======== RECORDED DATA
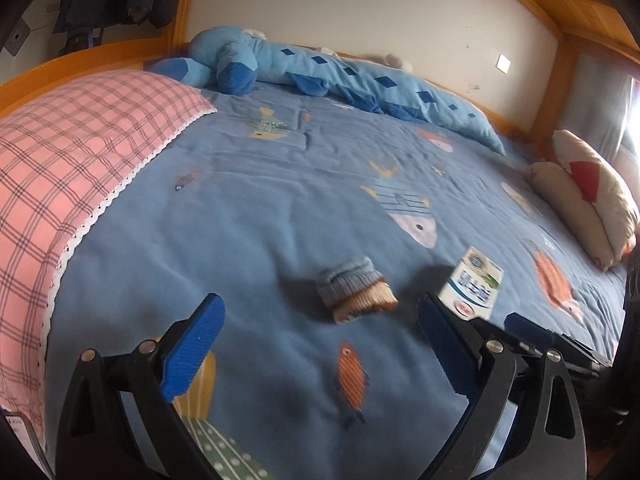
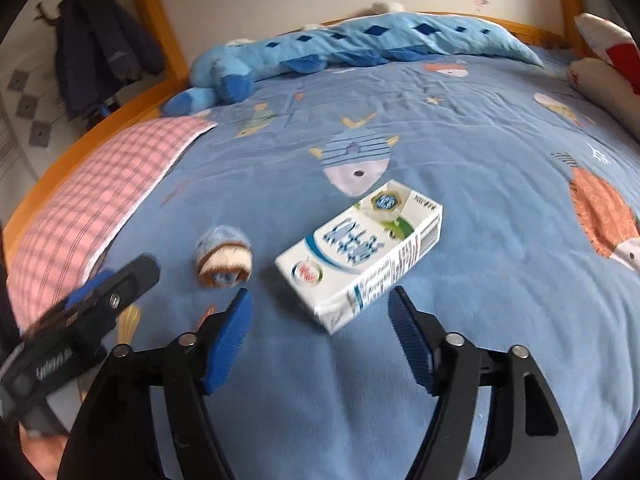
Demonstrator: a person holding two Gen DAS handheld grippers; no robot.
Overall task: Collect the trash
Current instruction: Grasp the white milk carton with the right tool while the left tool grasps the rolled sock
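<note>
A white milk carton (image 2: pixel 360 254) lies flat on the blue bedspread (image 2: pixel 460 160), just ahead of my right gripper (image 2: pixel 320 304). That gripper is open, its blue pads on either side of the carton's near corner without touching it. A rolled-up blue and tan sock (image 2: pixel 223 258) lies left of the carton. In the left wrist view the sock (image 1: pixel 356 290) sits ahead of my left gripper (image 1: pixel 320 312), which is open and holds nothing. The carton (image 1: pixel 474 284) lies beyond the right pad of that gripper. The left gripper also shows at the left edge of the right wrist view (image 2: pixel 108 292).
A pink plaid pillow (image 1: pixel 76 160) lies at the left of the bed. A long blue plush toy (image 1: pixel 320 68) stretches along the wall. A cream and red cushion (image 1: pixel 592 196) sits at the right. An orange wooden bed frame (image 2: pixel 100 120) rims the mattress. Dark jackets (image 2: pixel 104 44) hang at far left.
</note>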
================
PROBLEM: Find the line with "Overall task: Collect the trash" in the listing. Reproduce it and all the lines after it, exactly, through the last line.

RESPONSE FOR THIS EXERCISE:
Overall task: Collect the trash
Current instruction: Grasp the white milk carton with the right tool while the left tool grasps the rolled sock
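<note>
A white milk carton (image 2: pixel 360 254) lies flat on the blue bedspread (image 2: pixel 460 160), just ahead of my right gripper (image 2: pixel 320 304). That gripper is open, its blue pads on either side of the carton's near corner without touching it. A rolled-up blue and tan sock (image 2: pixel 223 258) lies left of the carton. In the left wrist view the sock (image 1: pixel 356 290) sits ahead of my left gripper (image 1: pixel 320 312), which is open and holds nothing. The carton (image 1: pixel 474 284) lies beyond the right pad of that gripper. The left gripper also shows at the left edge of the right wrist view (image 2: pixel 108 292).
A pink plaid pillow (image 1: pixel 76 160) lies at the left of the bed. A long blue plush toy (image 1: pixel 320 68) stretches along the wall. A cream and red cushion (image 1: pixel 592 196) sits at the right. An orange wooden bed frame (image 2: pixel 100 120) rims the mattress. Dark jackets (image 2: pixel 104 44) hang at far left.
</note>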

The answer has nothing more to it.